Our study has several limitations. We used human islets cells for some of the comparisons and they were not cell sorted to distinguish the specific cell type population. This may have influenced the results comparing NFPanNETs to normal islet cells as NFPanNETs are generally thought to originate from one cell type. Newer methods to isolate single cell population have recently been described and could be applied in the future (51). Furthermore, even though we confirmed overexpression of LEF1, CDK4, CDK6, NOTCH3, RYR3 and IGF2 in an independent cohort of NFPanNETs, we cannot reliably determine that these genes can segregate NFPanNETs by genotype, as this particular validation set does not have data on MEN1 or VHL mutation status. Additional future studies will be needed for this purpose. Lastly, even though we validated highly differentially expressed genes that may have biologic significance and could be targeted for therapy at the protein level (such as PDGFRB), we cannot be certain that this applies to all of the differentially expressed genes identified in this study.

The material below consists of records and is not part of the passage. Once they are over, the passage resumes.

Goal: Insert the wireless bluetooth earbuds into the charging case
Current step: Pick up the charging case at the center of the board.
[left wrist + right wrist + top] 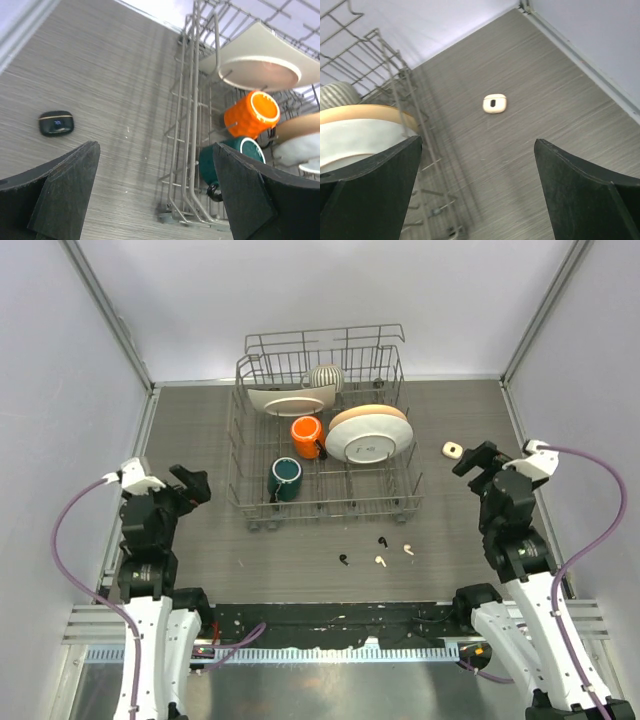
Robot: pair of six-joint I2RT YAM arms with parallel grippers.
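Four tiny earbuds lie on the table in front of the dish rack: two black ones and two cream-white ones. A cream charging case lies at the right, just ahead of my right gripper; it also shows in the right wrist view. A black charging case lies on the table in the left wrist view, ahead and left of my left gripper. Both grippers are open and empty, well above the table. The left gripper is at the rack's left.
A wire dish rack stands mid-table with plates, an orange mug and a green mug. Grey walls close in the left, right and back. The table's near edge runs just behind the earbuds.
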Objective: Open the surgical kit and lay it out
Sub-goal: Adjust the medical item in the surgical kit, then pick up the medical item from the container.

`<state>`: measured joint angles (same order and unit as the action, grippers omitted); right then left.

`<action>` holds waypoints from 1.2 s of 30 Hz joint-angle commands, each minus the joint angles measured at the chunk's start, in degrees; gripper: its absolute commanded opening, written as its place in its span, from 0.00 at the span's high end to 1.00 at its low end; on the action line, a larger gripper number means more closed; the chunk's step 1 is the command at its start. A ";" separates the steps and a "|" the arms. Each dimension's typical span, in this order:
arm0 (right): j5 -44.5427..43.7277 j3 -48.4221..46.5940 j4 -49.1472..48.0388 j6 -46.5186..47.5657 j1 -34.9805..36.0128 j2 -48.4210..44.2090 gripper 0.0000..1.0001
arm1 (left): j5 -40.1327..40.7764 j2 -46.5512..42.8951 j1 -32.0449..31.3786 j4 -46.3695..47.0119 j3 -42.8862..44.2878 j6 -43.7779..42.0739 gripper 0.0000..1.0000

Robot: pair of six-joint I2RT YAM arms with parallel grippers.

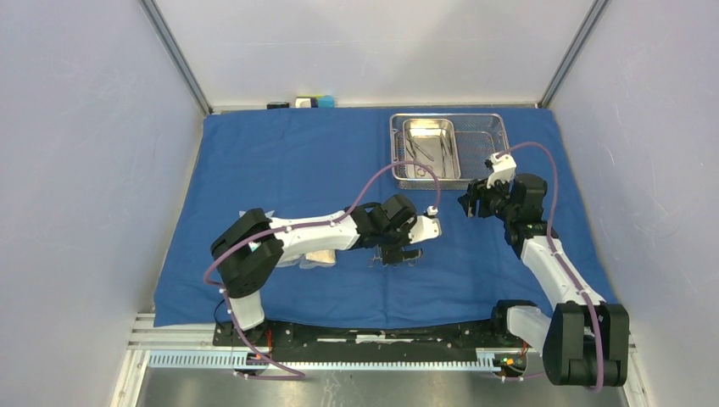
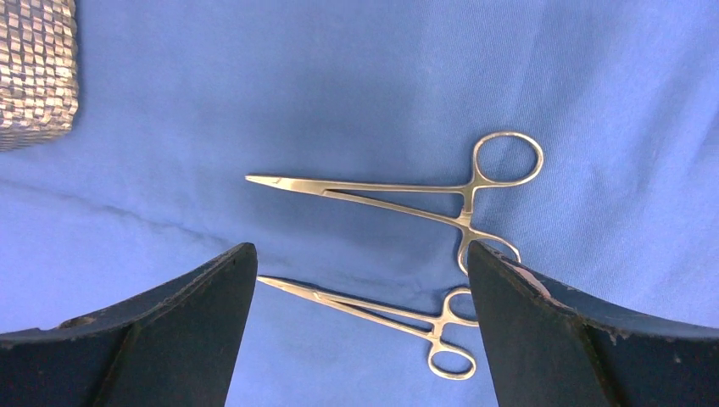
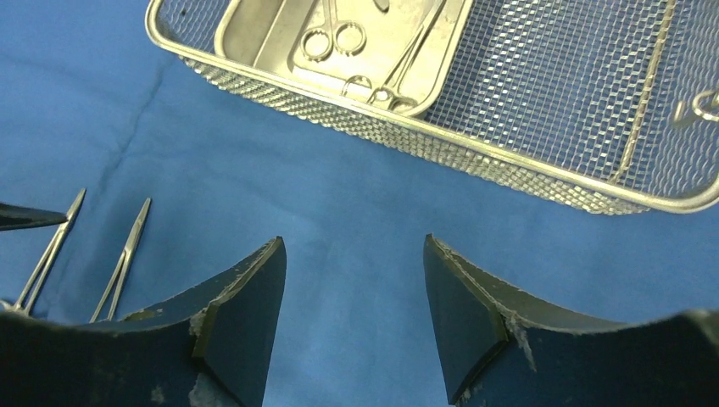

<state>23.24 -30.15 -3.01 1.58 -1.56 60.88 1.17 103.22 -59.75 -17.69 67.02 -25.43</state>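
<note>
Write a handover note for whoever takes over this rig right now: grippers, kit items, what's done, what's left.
Left gripper: open, empty, above two slim steel scissor-like instruments lying side by side on the cloth.
Right gripper: open, empty, over bare cloth in front of the rectangular steel mesh tray.
Large blue cloth wrap: spread flat. The tray sits on it at the far right, and its inner steel pan holds more instruments. Pale packets lie partly hidden under the left arm.
Done: wrap opened, two instruments out.
Left: lay out the pan's instruments.
</note>
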 commanded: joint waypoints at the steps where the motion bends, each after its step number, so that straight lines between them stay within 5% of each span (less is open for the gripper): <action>1: -1.02 -6.27 -2.35 0.19 -0.07 2.92 0.31 | -0.65 -5.28 0.83 0.99 3.29 1.36 0.00; 12: -8.29 -23.41 -2.95 3.21 7.36 19.28 0.27 | 1.98 -15.96 9.84 3.74 0.18 7.20 0.00; 21: -13.00 -47.81 6.79 5.52 12.70 44.36 0.35 | -4.89 -17.66 20.88 -6.46 4.73 11.30 0.00; 29: -11.24 -62.93 13.11 6.78 14.24 60.79 0.39 | -2.50 -19.23 22.17 -5.99 2.67 9.18 0.00; 36: -8.00 -63.47 12.13 6.29 14.91 64.73 0.39 | -2.79 -18.17 22.55 -5.69 2.67 9.39 0.00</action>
<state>12.99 -91.39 9.74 7.42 12.78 125.03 -1.56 86.56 -37.45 -24.01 69.14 -16.56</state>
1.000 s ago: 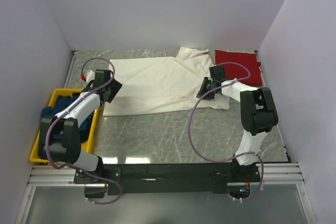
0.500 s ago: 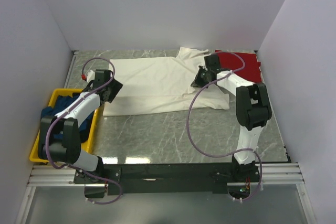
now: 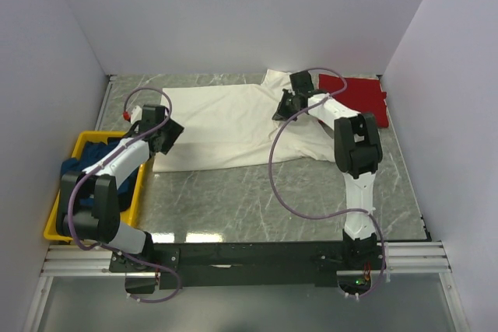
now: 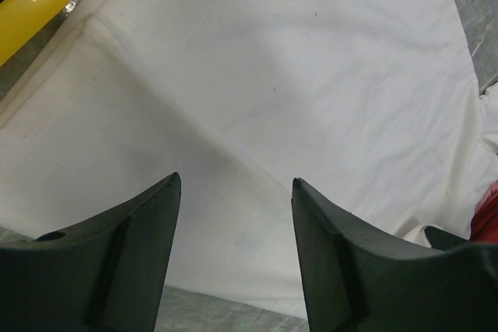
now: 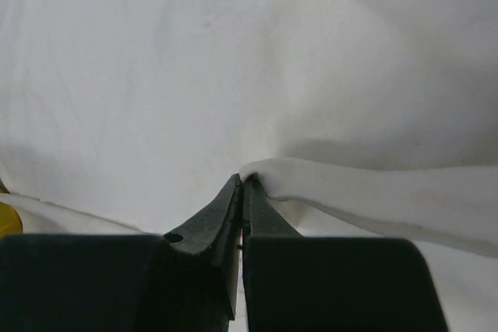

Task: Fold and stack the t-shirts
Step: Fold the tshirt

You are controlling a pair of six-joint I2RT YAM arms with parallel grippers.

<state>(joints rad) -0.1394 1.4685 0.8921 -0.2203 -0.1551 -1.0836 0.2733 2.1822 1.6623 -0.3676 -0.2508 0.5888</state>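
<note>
White shirt (image 3: pixel 226 126): spread flat, from table centre toward 12 o'clock.
Right gripper (image 5: pixel 243 183): closed on a thin pinch of the white shirt, at its 2 o'clock side.
Left gripper (image 4: pixel 233 184): wide, empty, over the shirt's 9 o'clock edge.
Risk: the pinch looks shallow, so the cloth may slip free on a pull; held at one side only, the fold could drag crooked.
Red shirt (image 3: pixel 362 99): 1 o'clock, just beside the white one.
Tray (image 3: pixel 54 223): 8 o'clock; holds the bunched blue shirt (image 3: pixel 92 148).
</note>
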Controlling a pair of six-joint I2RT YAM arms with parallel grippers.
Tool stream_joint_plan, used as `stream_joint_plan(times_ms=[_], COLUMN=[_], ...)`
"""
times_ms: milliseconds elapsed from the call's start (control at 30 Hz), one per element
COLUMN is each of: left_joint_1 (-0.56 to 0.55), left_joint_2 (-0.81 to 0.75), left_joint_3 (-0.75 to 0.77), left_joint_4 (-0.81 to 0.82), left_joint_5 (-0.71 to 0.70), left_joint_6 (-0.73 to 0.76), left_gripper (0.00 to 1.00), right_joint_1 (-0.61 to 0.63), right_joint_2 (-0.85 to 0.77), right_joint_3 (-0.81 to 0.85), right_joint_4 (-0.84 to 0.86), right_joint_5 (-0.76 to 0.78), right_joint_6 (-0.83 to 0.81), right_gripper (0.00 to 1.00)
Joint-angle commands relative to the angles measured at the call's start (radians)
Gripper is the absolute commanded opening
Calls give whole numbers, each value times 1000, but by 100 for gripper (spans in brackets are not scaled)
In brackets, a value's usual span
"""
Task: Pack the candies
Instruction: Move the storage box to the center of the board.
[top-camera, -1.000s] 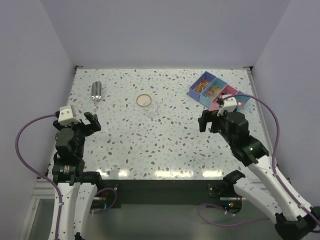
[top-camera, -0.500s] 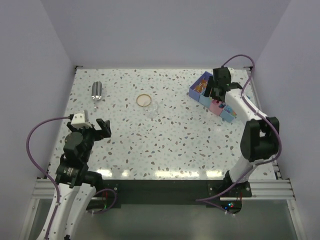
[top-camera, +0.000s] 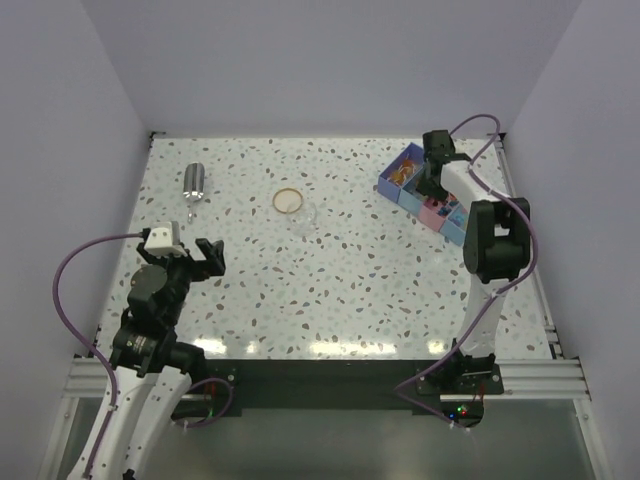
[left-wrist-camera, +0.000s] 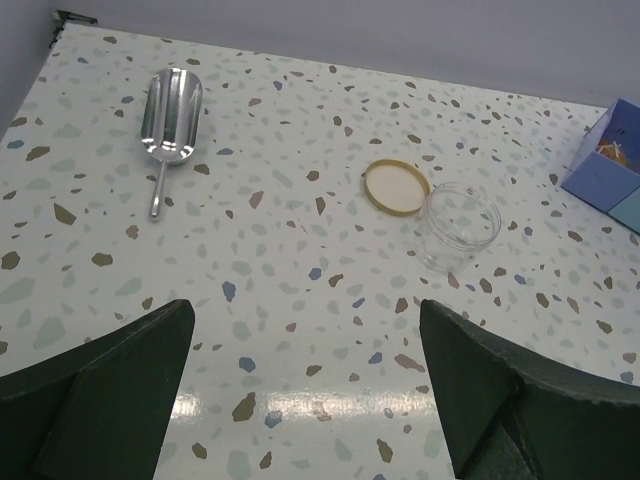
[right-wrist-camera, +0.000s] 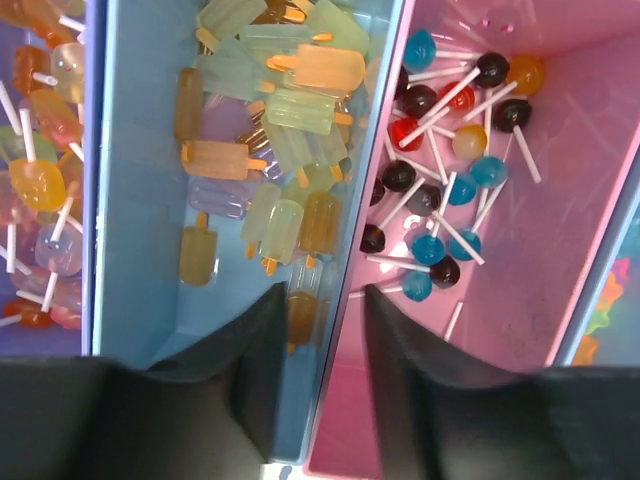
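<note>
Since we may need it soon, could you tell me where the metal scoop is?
In the top view, the metal scoop lies at the table's far left, left of the tan lid and clear jar, beyond the left gripper.

The worktop (top-camera: 330, 270) is lit brightly and evenly from above in the top view, and only soft shadows are cast; a strip of glare is seen along its lower edge. Glare is repeated at lower centre of the left wrist view, where the left arm's fingers (left-wrist-camera: 110, 400) are dark and defocused. The candies (right-wrist-camera: 290, 70) are rendered sharp, the right arm's fingers (right-wrist-camera: 255, 370) blurred.
</note>
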Motion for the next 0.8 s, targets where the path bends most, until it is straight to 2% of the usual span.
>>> stream_joint_plan(times_ms=[0, 67, 100, 200, 233, 367, 633, 767], left_joint_1=[-11, -11, -11, -11, -11, -11, -11, -11], left_joint_2=[-1, 0, -3, -10, -10, -20, -41, -38], left_joint_3=[-8, -8, -9, -11, -11, -11, -15, -14], left_joint_4=[37, 37, 37, 39, 40, 35, 34, 32], left_joint_5=[-12, -13, -13, -20, -23, -29, -49, -52], left_joint_6=[-9, -9, -9, -9, -9, -10, -10, -12], left_gripper=[100, 100, 100, 100, 100, 100, 100, 100], right_joint_1=[-4, 1, 4, 39, 68, 180, 464, 549], right_joint_2=[-20, -51, -69, -146, -186, -286, -407, -433], right_joint_3=[1, -17, -49, -118, -132, -221, -387, -438], right_joint_4=[15, 0, -2, -40, -75, -174, -356, -366], right_joint_5=[-3, -9, -9, 20, 50, 133, 132, 136], right_joint_6=[58, 62, 64, 93, 104, 235, 568, 728], right_gripper=[36, 25, 15, 2, 0, 0, 0, 0])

In summary, we have demonstrated genotype-specific differences in mRNA expression patterns in sporadic-, VHL- and MEN1-NFPanNETs, and suggest that genotype and subtype-specific activation of pathways may contribute to NFPanNETs tumorigenesis. These findings implicate specific genes and pathways that could be exploited to identify new diagnostic or therapeutic pathways and allow for subtype-specific treatments of NFPanNETs in the future.

Supplementary Material

Supp FigS1

Supplemental Figure 1: Gene expression profile (10 most upregulated genes) according to the VHL-, MEN1-, Sporadic-, MEN1/Sporadic NFPanNETs and Normal Islet cells groups shows distinctive genotype-specific transcriptional alterations (yellow boxes).

Supp FigS2

Supplemental Figure 2. A. KLF12 mRNA overexpression in VHL vs. NIC (p=0.021), MEN1 vs. NIC (p=0.027) and Sporadic vs. NIC (p=0.007). B. CCNDBP1 mRNA overexpression in VHL vs. NIC (p=0.047), MEN1 vs. NIC (p=0.13) and Sporadic vs. NIC (p=0.05). C. MMP1 mRNA underexpression in VHL vs. NIC (p=0.04), MEN1 vs. NIC (p=0.04) and Sporadic vs. NIC (p=0.027)

Supp FigS3

Supplemental Figure 3. Heatmap expression of a 19 gene panel upregulated and a three gene panel downregulated in our study cohort compared to a previous report (VHL samples in yellow box) shows similar expression patterns (31), B. FLT12 mRNA overexpression in VHL vs. MEN1 (p=0.05), VHL vs. Sporadic (p=0.017) and VHL vs. NIC (p=0.09), C. VIM mRNA overexpression in VHL vs. MEN1 (p=0.05), VHL vs. Sporadic (p=0.13) and VHL vs. NIC (p=0.06)

Supp FigS4

Supplemental Figure 4. A. RT-qPCR expression analysis showing overexpression of CDK4 in the MEN1 vs. MEN1/Sporadic NFPanNETs (p=0.07) and MEN1 vs. Sporadic NFPanNETs subgroups (p=0.04). B. RT-qPCR expression analysis showing overexpression of CDK6 in the MEN1 vs. MEN1/Sporadic NFPanNETs (p=0.08) and MEN1 vs. Sporadic NFPanNETs subgroups (p=0.14).